The house is torn apart. They are making great progress. But as I look around, I see little things that I feel like I should work on while the house is torn apart. One of those things was the second floor window bay, which was a small bedroom, but that is now becoming our living room.

This bay is settled in all sorts of weird ways. The left window ledge is an inch higher than the right. There was a piece of moulding covering the space below the windows that was partially stripped at one point and then painted. If I had countless hours, I might have stripped it again and then re-installed.
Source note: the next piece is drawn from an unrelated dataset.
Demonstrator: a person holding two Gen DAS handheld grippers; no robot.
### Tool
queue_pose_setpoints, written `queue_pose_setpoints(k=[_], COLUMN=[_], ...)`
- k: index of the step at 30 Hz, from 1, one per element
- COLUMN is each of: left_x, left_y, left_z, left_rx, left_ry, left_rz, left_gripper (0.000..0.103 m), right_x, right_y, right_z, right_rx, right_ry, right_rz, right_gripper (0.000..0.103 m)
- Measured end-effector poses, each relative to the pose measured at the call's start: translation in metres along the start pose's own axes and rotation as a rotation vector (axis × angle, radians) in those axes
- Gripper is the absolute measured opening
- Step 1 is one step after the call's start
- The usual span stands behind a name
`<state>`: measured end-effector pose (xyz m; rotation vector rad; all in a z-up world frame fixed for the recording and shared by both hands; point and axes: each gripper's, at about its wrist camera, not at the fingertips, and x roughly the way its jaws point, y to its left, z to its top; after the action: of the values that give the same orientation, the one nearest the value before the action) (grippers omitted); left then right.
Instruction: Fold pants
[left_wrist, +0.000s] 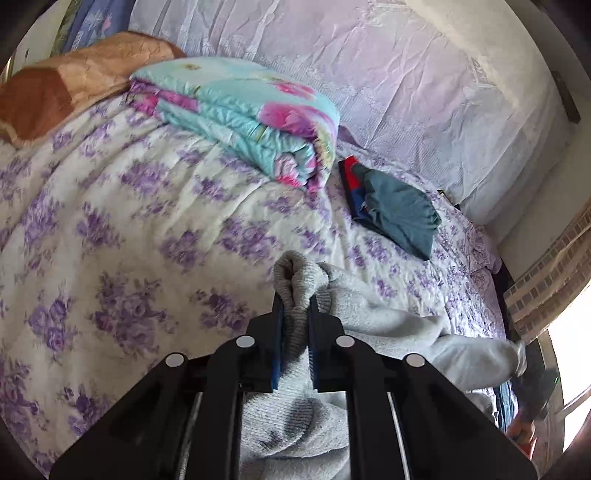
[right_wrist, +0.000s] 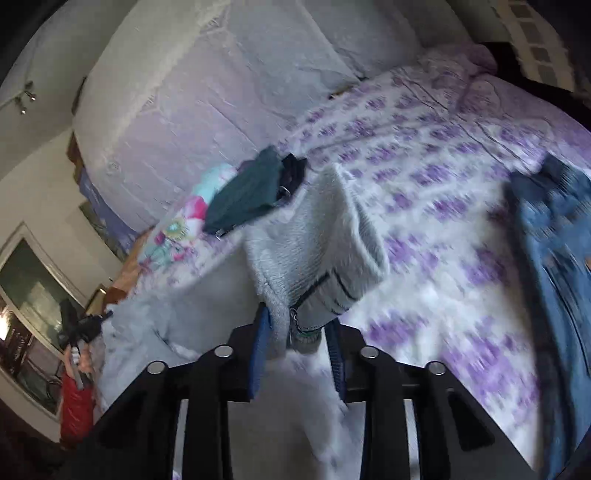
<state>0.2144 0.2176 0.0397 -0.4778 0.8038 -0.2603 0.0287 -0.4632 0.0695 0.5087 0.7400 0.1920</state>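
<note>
Light grey knit pants hang over a bed with a purple-flowered cover. My left gripper is shut on a bunched ribbed cuff of the grey pants and holds it above the bed. In the right wrist view my right gripper is shut on the waistband end of the same grey pants, which shows dark stripes and a drawstring. The cloth stretches between both grippers toward the bed's near edge.
A folded turquoise and pink quilt and a brown pillow lie at the bed's head. Folded teal and red-blue clothes sit by the padded wall. Blue jeans lie on the right of the bed. A window is at the far right.
</note>
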Motion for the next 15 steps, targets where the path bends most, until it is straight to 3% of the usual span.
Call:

For a professional, here are the steps they’d probably take:
1. Strip everything out.
2. Pack insulation in.
3. Carefully install furring strips to nail drywall onto.
4. Cut drywall once; screw in.

Here are my steps:
1. Strip everything out; this I can do as well as anyone.
2. Pack insulation in. Foam board (R-10) sealed with great stuff around the edges with fluffy R-13 behind it. (Q: Does R-10+R-13=R23?)
3. Try and install directly onto old nailers. FAIL.
4. Curse for awhile.
5. Feel brilliant for remembering that I could probably install new wood to nail onto.
6. Scavenge in the basement for old wood.
7. Cut wrong lengths.
8. Go back and cut again. Saw is in basement.
9. Nail into old wood. Remember fact that if you pre-drill holes in thin wood the wood won’t crack. Curse for awhile.
10. Measure drywall. Incorrectly. (Q: how do you account for slope when cutting drywall, i.e., 26.5″ on one side and 26.875 on the other but without a constant slope?)
11. Curse for awhile.
12. Install drywall. Run screw all the way in. Remember that you have a drill attachment for that.
13. Curse for awhile.
14. Install all three pieces of drywall. Hope that job isn’t too laughable.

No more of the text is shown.